Que ce soit grâce à l'amélioration de ce procédé ou au développement d'un autre, le Dr Fortin croit fermement qu'il verra l'incurabilité des cancers du cerveau devenir chose du passé au cours de sa vie.
«Si je regarde juste mes 16 années de pratique, il y a déjà eu pas mal d'avancées, constate-t-il. La médiane de survie a augmenté de manière assez importante, et je pense qu'on a plusieurs pistes de solution. Le problème, c'est qu'on manque d'argent pour la recherche. On a vécu des années pas mal plus agréables de ce côté-là. Si on pouvait potentialiser toutes les idées qu'on a, ça irait beaucoup plus vite. Mais c'est certain qu'il y a de la lumière au bout du tunnel.»
«Vous n'êtes pas des statistiques»
Ce qui différencie les tumeurs cérébrales des autres types de cancer, c'est non seulement la faible possibilité d'en guérir, mais aussi leur caractère particulièrement dévastateur.
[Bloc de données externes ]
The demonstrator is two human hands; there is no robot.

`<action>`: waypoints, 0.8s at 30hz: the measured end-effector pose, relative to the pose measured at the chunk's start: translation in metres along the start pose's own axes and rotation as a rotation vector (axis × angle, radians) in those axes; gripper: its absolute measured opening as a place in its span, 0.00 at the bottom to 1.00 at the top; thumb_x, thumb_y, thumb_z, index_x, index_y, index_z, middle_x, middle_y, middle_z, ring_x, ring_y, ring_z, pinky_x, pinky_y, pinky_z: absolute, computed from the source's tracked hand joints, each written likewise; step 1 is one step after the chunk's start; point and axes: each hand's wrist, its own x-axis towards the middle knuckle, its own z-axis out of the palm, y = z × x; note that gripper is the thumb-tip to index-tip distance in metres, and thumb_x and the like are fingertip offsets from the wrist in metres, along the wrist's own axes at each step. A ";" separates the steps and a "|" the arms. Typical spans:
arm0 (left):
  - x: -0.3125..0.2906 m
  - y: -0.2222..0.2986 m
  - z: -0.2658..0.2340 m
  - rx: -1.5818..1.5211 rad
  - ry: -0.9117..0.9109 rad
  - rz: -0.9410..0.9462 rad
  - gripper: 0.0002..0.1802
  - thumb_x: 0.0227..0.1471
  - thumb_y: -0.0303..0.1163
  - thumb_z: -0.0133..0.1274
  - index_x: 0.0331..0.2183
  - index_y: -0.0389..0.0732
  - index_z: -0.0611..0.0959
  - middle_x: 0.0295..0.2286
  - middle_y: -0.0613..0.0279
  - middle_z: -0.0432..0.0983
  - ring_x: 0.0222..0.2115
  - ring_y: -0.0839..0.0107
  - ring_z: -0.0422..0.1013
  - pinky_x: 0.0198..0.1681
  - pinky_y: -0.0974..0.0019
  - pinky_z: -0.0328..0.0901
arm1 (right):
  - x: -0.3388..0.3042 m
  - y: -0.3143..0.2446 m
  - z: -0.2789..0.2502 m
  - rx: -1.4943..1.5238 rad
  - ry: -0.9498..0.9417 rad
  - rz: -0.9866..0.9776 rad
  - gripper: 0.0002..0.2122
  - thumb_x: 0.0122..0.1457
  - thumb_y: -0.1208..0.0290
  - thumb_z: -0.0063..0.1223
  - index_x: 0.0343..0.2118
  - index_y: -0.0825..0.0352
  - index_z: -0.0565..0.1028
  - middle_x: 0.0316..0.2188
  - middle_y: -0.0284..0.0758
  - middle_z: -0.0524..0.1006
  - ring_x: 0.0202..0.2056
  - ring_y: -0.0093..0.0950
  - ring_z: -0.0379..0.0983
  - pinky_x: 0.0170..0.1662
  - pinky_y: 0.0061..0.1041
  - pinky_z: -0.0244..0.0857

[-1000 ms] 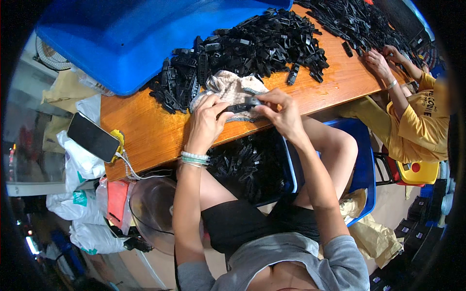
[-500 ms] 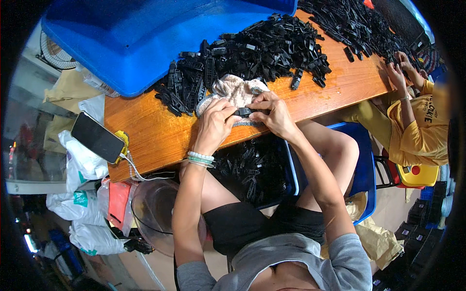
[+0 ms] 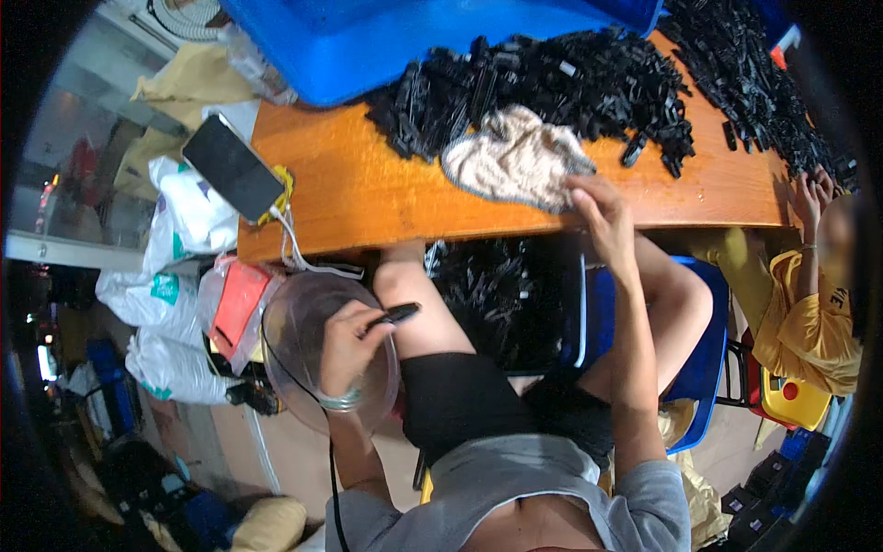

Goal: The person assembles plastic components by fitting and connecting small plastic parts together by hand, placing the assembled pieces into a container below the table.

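Observation:
My left hand point(image 3: 349, 342) is low on the left, over a round clear plastic tub point(image 3: 292, 368) and beside my knee. Its fingers and thumb pinch a small black plastic piece point(image 3: 400, 313), whose exact kind I cannot make out. At the table's front edge my right hand point(image 3: 607, 225) reaches up to the right border of a crumpled pale cloth point(image 3: 520, 161). Its thumb and fingers are a little apart, and nothing shows between them. Behind the cloth spreads a large heap of black plastic parts point(image 3: 552, 83).
A blue bin point(image 3: 368, 55) stands at the back of the wooden table point(image 3: 340, 193). A phone point(image 3: 235, 170) with a white cable is at the left corner. Below, a tray of black parts point(image 3: 497, 294) sits between my legs. A person in yellow point(image 3: 800, 313) works at the right.
My left hand has left the cloth, moving down and left over the tub with the black piece. The right hand has shifted to the cloth's right edge. The whole view has shifted.

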 end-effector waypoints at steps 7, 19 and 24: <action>0.006 0.003 0.017 -0.071 0.173 0.116 0.11 0.43 0.24 0.62 0.34 0.33 0.83 0.25 0.61 0.70 0.21 0.75 0.63 0.24 0.73 0.60 | 0.003 -0.010 0.017 -0.084 0.012 -0.022 0.10 0.56 0.71 0.56 0.37 0.73 0.78 0.35 0.41 0.77 0.40 0.31 0.73 0.46 0.25 0.63; 0.115 0.043 0.019 -0.209 0.686 0.327 0.06 0.51 0.23 0.56 0.33 0.30 0.82 0.29 0.57 0.77 0.30 0.68 0.73 0.37 0.68 0.67 | 0.001 -0.012 0.014 -0.159 0.052 -0.088 0.10 0.56 0.73 0.55 0.39 0.72 0.78 0.36 0.41 0.76 0.41 0.34 0.72 0.48 0.27 0.63; 0.212 0.064 0.020 0.029 0.640 0.511 0.28 0.50 0.41 0.58 0.48 0.35 0.74 0.48 0.45 0.66 0.48 0.48 0.64 0.53 0.54 0.59 | 0.001 -0.014 0.039 -0.207 0.187 0.027 0.25 0.55 0.72 0.55 0.57 0.67 0.64 0.45 0.44 0.68 0.44 0.34 0.68 0.47 0.29 0.63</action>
«C'est un cancer qui produit pas mal d'atteintes fonctionnelles, que d'autres cancers n'ont pas, indique le Dr David Fortin. Par exemple, avec un cancer du poumon, tu vas avoir des problèmes de respiration, tu vas cracher du sang, c'est une chose. Mais un cancer dans ta tête, ça peut compromettre ta personnalité, tes émotions, ta vision. Bref, le cancer cérébral, d'entrée de jeu, attaque vraiment ton intégrité, autant psychologique que physique.»
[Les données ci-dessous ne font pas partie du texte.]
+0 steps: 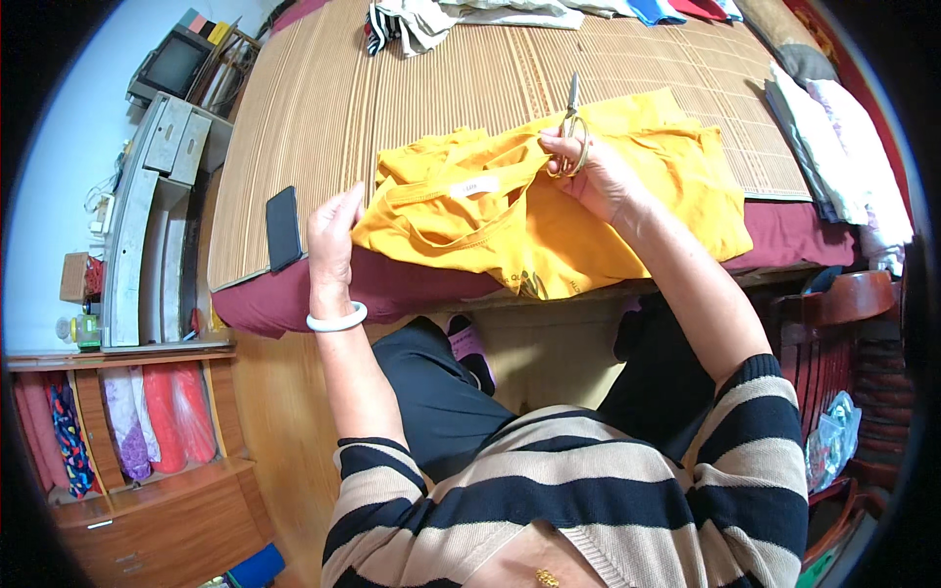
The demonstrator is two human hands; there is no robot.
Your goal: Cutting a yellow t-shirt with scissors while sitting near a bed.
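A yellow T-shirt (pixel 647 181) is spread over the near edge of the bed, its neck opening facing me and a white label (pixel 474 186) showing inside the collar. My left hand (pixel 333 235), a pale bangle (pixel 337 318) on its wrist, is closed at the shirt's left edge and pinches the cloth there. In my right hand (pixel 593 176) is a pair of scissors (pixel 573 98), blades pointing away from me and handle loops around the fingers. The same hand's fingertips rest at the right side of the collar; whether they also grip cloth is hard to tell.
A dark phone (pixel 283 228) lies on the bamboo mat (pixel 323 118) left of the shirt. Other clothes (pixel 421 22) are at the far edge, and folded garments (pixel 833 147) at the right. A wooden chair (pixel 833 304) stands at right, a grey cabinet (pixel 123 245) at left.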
Bien que l'annonce de tout cancer soit loin d'être réjouissante, on s'en doute, celle d'un cancer du cerveau est donc spécialement pénible.
«J'ai développé un genre de routine, mentionne le Sherbrookois. Le premier message que je veux livrer au patient, c'est que ça vaut la peine de se battre, parce qu'on a beau regarder des statistiques sur Internet, mais les statistiques ne sont que des statistiques. Un patient précis, on ne sait pas, sur la courbe statistique, où il va être. Moi, j'ai commencé à traiter des cancers cérébraux en 2000 ici, et les patients que j'ai commencé à traiter il y a 16 ans qui sont sans signe de progression tumorale, j'en ai. Donc, ce que je dis à mes patients, c'est : "Si vous allez voir des statistiques sur Internet, c'est très décourageant; mais vous n'êtes pas des statistiques, vous êtes un individu."
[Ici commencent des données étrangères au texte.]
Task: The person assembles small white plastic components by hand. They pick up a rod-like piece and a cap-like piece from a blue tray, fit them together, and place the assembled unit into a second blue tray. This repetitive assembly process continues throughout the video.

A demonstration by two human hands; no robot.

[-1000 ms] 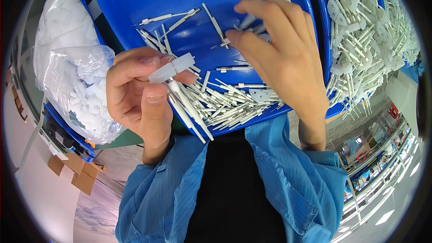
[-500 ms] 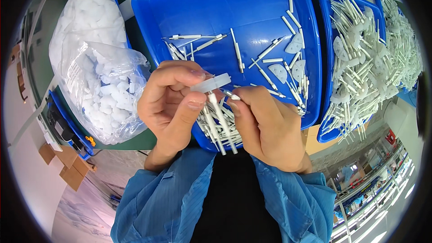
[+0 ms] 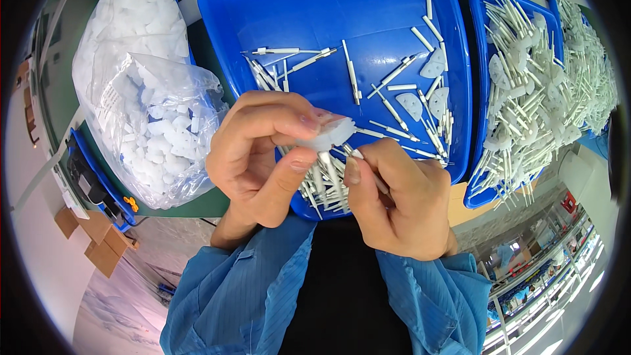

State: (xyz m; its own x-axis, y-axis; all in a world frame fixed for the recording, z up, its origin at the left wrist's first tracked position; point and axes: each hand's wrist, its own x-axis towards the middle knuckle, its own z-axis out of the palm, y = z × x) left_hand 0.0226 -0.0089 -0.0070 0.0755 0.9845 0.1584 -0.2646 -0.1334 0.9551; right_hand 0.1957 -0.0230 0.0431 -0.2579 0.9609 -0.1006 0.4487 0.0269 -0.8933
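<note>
Between thumb and fingers, my left hand (image 3: 266,151) pinches a translucent white plastic plate (image 3: 336,133) by its rim. White rods (image 3: 323,174) hang from its underside, slightly blurred. Close by on the right, my right hand (image 3: 404,190) is closed on a thin white rod with a metal tip (image 3: 355,153), held against or just beside the plate's lower edge; contact cannot be made out. Both hands are over the near edge of a blue tray (image 3: 296,6). Below them lies a heap of white rods (image 3: 315,194), partly hidden by my fingers.
Scattered rods and a few half-round plates (image 3: 409,106) lie in the tray. At the left stands a clear bag (image 3: 141,131) full of white plastic pieces. To the right, a second blue tray (image 3: 483,0) is piled with plates bearing rods. Orange-handled scissors (image 3: 131,204) lie at far left.
My left hand has tilted the plate, so its flat face shows more and its rods point more toward me. Both hands have shifted slightly right.
</note>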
«Ça se peut que ça n'aille pas bien, et ça fait partie de notre job de le leur dire, mais on orchestre vraiment la première rencontre sur une note positive, parce que si on décapite l'espoir tout de suite en partant, ça ne donne rien, ça ne rime à rien. Et il y en a, de l'espoir.»
Et à part la médecine?
À l'extérieur du travail, vous avez le temps d'avoir des passions, Dr Fortin? «Ah, bien sûr, il faut!» de répondre aussitôt celui-ci.
«Je suis un maniaque de musique, de cinéma - surtout de science-fiction -, de jeux vidéo, et j'adore faire de la moto!» énumère-t-il.
Maniaque, le mot est juste : le Dr David Fortin écoute de la musique constamment, même en opérant! 
«Peu importe ce que je fais, il me faut de la musique. J'écoute de tout : du heavy rock au classique, en passant par les trames sonores de films et l'alternatif. La musique avec des paroles, si j'ai un travail très intense à faire, ça me va moins. S'il faut vraiment que je me concentre, je vais plutôt écouter de l'instrumental.
«Pour ce qui est des jeux vidéo, je joue surtout à des jeux de stratégie, dit-il. Je suis capable de partir là-dedans un vendredi soir et jouer trois ou quatre heures d'affilée sans m'en rendre compte. Je suis un fan fini de ça depuis que j'ai 12 ans.»